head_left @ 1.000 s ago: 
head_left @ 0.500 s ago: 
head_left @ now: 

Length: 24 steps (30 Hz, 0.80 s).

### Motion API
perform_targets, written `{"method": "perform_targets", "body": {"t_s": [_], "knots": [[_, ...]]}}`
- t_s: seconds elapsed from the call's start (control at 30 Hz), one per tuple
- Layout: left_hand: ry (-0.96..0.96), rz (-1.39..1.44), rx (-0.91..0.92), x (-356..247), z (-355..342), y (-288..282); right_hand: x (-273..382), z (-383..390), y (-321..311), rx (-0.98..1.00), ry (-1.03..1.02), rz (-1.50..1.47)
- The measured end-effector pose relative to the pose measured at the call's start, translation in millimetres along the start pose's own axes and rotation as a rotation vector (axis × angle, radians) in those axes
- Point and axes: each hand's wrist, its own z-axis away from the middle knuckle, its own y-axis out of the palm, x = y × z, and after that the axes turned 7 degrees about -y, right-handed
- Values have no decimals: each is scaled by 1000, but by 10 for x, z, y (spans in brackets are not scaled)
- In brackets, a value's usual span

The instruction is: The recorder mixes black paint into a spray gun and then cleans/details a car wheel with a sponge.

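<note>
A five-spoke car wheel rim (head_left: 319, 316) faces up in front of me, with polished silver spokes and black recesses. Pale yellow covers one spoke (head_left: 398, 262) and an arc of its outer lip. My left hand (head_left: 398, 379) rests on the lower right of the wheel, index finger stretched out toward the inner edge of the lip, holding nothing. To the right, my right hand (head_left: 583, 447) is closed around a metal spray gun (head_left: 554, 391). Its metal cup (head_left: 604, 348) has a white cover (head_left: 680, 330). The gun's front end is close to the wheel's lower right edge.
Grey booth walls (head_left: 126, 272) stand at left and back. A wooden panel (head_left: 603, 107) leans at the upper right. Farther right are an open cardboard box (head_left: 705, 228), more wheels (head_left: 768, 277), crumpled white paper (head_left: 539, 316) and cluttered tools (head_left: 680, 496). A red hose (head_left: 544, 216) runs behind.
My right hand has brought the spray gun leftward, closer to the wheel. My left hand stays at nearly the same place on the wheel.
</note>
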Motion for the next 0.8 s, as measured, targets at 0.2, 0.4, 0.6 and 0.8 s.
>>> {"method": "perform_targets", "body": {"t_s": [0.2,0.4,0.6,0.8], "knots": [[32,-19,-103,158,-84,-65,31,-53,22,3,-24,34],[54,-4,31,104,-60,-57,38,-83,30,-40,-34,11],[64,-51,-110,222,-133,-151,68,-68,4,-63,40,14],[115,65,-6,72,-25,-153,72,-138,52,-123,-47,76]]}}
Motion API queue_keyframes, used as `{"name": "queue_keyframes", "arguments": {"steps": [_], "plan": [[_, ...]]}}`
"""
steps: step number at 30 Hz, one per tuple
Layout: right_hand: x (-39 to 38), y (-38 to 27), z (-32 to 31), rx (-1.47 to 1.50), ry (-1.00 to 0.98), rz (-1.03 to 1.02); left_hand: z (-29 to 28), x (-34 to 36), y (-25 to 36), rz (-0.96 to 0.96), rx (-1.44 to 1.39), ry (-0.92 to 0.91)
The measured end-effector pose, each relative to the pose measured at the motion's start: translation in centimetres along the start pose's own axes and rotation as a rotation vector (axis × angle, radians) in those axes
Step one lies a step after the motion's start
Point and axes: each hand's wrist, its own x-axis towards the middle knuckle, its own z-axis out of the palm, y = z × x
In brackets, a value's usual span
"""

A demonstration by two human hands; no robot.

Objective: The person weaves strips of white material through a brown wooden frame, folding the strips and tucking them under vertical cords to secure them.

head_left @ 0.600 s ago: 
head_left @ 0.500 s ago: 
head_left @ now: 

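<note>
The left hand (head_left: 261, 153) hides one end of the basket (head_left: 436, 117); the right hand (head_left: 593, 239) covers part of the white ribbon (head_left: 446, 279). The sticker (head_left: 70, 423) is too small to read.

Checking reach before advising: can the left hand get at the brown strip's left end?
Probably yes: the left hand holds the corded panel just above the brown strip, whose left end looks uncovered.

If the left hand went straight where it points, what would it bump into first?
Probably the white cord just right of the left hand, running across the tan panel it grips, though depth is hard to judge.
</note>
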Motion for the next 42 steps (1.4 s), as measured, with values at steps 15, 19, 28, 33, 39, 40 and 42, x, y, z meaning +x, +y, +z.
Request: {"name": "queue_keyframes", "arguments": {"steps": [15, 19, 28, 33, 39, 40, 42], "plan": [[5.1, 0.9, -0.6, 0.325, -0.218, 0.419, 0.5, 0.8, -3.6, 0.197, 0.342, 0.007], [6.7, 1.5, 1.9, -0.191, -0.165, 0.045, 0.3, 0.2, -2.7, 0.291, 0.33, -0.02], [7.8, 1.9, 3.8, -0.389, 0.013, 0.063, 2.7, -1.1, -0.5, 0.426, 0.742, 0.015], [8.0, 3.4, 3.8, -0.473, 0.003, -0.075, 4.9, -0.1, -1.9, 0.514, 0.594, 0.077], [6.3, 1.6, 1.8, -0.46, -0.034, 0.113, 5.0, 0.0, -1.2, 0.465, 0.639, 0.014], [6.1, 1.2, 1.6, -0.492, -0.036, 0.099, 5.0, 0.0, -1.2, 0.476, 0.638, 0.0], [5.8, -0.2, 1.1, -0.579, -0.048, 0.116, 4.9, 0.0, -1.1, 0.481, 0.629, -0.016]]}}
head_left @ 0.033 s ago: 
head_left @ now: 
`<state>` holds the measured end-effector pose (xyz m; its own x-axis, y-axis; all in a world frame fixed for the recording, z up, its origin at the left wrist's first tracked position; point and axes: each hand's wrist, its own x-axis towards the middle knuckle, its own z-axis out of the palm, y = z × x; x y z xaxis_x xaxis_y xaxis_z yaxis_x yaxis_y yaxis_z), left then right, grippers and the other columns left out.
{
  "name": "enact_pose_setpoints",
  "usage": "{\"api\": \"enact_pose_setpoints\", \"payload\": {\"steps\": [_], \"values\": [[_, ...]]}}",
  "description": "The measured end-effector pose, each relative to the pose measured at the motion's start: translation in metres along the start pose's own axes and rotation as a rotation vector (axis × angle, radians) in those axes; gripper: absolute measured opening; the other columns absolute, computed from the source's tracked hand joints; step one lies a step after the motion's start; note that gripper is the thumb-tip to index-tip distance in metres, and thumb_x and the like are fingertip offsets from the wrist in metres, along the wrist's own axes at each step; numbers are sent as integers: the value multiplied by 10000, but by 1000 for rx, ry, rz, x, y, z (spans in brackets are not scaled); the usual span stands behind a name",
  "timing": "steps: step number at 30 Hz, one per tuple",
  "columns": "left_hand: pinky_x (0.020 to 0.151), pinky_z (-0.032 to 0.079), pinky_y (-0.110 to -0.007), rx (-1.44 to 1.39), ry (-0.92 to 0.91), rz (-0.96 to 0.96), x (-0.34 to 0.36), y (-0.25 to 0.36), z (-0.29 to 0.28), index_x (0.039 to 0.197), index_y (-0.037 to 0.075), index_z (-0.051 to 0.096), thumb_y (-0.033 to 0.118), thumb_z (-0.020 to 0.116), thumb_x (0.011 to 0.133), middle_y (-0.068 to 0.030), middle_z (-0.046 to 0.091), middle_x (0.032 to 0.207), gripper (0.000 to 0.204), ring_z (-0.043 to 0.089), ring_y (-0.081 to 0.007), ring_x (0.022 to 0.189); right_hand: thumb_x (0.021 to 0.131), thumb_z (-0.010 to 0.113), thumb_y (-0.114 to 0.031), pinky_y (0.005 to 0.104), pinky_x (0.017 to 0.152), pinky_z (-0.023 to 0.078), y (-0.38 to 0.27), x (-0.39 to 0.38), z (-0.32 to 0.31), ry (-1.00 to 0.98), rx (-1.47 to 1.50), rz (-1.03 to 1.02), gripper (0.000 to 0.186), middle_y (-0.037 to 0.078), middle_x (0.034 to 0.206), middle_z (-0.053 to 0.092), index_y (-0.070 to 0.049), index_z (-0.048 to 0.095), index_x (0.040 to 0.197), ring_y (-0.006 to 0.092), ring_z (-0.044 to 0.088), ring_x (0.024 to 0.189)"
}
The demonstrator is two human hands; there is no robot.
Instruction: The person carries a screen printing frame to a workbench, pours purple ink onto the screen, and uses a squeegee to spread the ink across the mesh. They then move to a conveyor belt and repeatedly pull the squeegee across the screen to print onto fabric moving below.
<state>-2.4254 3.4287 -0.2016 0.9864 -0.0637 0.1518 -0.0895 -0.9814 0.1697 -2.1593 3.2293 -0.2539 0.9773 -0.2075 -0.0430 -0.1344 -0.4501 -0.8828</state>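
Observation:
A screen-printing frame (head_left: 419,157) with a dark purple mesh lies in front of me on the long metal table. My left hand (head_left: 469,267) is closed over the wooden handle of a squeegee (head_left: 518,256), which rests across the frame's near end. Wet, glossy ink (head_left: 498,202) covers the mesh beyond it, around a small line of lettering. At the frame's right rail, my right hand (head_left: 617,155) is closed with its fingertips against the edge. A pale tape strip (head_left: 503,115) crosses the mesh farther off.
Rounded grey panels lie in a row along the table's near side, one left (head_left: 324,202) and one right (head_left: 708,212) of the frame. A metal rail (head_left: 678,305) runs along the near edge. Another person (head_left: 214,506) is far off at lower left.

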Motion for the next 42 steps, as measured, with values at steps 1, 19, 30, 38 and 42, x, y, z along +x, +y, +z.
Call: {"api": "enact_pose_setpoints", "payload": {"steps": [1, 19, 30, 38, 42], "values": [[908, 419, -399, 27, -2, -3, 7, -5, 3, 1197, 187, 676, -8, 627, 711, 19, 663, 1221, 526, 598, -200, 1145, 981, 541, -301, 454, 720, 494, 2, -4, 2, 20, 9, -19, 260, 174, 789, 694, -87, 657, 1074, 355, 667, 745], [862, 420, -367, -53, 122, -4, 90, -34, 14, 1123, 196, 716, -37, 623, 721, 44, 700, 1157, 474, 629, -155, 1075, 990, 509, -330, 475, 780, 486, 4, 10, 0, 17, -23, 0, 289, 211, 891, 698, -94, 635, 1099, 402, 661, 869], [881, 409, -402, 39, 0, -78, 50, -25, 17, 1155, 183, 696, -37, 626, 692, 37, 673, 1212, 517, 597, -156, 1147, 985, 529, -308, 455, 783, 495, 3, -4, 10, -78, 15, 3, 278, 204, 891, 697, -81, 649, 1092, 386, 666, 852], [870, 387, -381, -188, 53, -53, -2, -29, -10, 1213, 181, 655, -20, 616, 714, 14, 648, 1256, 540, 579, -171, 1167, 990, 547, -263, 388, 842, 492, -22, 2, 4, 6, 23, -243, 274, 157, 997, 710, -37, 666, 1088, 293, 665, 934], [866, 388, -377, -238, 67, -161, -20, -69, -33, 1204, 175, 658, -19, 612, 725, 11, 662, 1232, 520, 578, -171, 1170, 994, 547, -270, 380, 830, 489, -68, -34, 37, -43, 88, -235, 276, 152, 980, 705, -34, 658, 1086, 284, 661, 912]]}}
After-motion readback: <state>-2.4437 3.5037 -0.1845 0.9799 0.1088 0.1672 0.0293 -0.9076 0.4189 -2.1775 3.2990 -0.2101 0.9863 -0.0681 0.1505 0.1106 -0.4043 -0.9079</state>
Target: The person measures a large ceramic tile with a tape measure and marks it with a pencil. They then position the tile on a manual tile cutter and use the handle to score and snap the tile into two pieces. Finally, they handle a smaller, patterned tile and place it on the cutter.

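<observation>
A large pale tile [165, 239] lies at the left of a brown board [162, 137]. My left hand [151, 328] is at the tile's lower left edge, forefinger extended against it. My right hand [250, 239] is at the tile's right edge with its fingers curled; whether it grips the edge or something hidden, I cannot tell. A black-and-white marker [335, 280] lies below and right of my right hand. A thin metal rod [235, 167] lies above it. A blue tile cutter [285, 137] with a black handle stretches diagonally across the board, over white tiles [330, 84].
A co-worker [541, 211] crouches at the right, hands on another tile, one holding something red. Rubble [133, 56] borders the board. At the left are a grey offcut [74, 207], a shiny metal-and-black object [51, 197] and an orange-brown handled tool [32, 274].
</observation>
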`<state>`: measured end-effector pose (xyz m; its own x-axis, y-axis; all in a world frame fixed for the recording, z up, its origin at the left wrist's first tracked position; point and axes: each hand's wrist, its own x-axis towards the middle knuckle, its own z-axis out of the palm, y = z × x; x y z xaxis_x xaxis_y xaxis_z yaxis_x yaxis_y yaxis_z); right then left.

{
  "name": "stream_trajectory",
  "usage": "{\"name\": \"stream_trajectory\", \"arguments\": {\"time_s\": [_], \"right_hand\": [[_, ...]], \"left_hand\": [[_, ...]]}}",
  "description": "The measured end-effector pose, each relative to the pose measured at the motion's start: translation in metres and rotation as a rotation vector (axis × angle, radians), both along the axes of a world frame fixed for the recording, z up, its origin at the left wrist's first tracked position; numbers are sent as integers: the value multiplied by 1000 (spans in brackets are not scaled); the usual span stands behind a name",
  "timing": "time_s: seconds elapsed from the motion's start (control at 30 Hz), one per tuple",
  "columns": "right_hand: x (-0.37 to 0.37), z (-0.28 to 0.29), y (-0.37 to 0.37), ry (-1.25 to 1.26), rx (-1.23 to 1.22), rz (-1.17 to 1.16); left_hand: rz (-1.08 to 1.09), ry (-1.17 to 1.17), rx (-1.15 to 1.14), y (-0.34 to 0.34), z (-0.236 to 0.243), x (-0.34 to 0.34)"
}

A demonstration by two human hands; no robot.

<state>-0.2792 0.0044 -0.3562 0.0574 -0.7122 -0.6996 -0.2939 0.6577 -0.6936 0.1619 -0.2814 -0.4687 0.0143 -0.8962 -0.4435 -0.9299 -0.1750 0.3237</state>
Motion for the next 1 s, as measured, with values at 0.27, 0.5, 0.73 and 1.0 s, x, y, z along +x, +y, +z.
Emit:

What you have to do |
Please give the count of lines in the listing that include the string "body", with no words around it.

Solution below |
2